You like solar energy because it’s “clean energy”?
But are you sure about that?
Despite the daydreams by the likes of Russel Norman, solar energy still struggles to be economic. It’s not sustainable. This industry that’s never made a profit wouldn’t survive without being subsidised by industries that do.
Nowhere is the waste issue more evident than in California, where landmark regulations approved in the 1970s require industrial plants like solar panel makers to report the amount of hazardous materials they produce, and where they send it. California leads the consumer solar market in the U.S. — which doubled overall both in 2010 and 2011.
The Associated Press compiled a list of 41 solar makers in the state, which included the top companies based on market data, and startups. In response to an AP records request, the California Department of Toxic Substances Control provided data that showed 17 of them reported waste, while the remaining did not…
The state records show the 17 companies [who did report] had 44 manufacturing facilities in California, producing 46.5 million pounds of sludge and contaminated water from 2007 through the first half of 2011. Roughly 97 per cent of it was taken to hazardous waste facilities throughout the state, but more than 1.4 million pounds were transported to nine other states: Arkansas, Minnesota, Nebraska, Rhode Island, Nevada, Washington, Utah, New Mexico and Arizona…
Solyndra, the now-defunct solar company that received $535 million in [“stimulus” money], reported producing about 12.5 million pounds of hazardous waste, much of it carcinogenic cadmium-contaminated water, which was sent to waste facilities from 2007 through mid-2011…
Nice.
“Having this stuff go to … hazardous waste sites, that’s what you want to have happen,” said Adam Browning, executive director of the Vote Solar Initiative, a solar advocacy group. [But this is less likely] as manufacturing moves from the U.S. and Europe to less regulated places such as China and Malaysia.
The Silicon Valley Toxics Coalition, a watchdog group created in 1982 in response to severe environmental problems associated with the valley’s electronics industry, is now trying to keep the solar industry from making similar mistakes through a voluntary waste reporting “scorecard.” So far, only 14 of 114 companies contacted have replied.
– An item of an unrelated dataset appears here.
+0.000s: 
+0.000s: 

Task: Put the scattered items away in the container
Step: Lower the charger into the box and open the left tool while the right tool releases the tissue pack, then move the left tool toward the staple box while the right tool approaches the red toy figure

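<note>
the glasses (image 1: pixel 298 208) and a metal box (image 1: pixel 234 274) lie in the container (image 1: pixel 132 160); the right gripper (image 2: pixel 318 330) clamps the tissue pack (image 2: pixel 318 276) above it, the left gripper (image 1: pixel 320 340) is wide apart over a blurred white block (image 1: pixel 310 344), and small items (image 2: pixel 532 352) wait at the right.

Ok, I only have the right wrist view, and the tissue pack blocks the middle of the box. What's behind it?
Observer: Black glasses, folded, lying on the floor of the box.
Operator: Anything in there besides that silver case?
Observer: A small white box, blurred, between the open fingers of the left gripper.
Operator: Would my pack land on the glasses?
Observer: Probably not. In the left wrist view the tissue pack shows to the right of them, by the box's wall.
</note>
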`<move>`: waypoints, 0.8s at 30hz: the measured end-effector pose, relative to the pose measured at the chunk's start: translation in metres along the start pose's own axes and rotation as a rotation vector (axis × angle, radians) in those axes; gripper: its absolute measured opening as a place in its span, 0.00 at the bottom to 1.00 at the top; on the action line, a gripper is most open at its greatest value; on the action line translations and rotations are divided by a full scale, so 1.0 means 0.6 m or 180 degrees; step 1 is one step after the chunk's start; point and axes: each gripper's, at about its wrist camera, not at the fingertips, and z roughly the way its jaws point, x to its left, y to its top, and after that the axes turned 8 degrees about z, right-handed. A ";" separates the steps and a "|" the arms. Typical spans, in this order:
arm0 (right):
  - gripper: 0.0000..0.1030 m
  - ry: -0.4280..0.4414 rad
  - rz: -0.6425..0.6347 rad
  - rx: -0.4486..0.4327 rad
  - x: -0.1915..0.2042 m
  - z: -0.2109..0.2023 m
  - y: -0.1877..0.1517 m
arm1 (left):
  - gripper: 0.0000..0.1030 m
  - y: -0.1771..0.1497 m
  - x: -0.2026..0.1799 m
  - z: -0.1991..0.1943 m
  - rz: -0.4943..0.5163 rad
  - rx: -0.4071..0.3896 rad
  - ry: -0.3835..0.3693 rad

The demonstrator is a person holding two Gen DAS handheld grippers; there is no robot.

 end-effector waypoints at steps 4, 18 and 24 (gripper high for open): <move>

Those 14 were larger firms that comprised 51-per cent of the solar market share.
“We find the overall industry response rate to our request for environmental information to be pretty dismal for an industry that is considered ’green,”’ the group’s executive director, Sheila Davis, said in an email.
So it’s not profitable, and it’s not really green.
So why exactly did you like it?
9 comments:
Very good post, Peter.
I'm a very big fan of nuclear power - in particular the kind of reactors mentioned in this article -
http://www.gizmag.com/small-modular-nuclear-reactors/20860/
*Nothing* can beat nuclear for getting a huge amount of power from a small amount of fuel. I think thorium-based reactors are the future (as thorium is more abundant than uranium). Thorium is also almost impossible to use for nuclear weapons (so it'd be less attractive for terrorists).
I have solar hot water. Evacuated glass tubes, copper tubing, aluminium and stainless steel.
These things are all in common use so I saw little footprint above the usual. This summer I've had hot water for 4 at the cost of the 40 watt pump going when there's enegry gains to be had. The mains power supply has been off for days at a time.
The economics are probabl;y marginal overall but that's not the whole reason we do things. Progress comes about when we try things but that does not excuse the govt wanting to subsidise me - it was my choice and, as is only right, I paid for it. All of it.
3:16
I had to comment because I recently just got some solar panels in London for my home and I love them! Saving money, although I wish the weather was a bit better.
I agree, in my opinion, solar energy can be clean but at the same time may leave heavy metals upon its manufacture and that counts to its negative side. Well, thanks for sharing these info, definitely an eye opener to us, blog readers.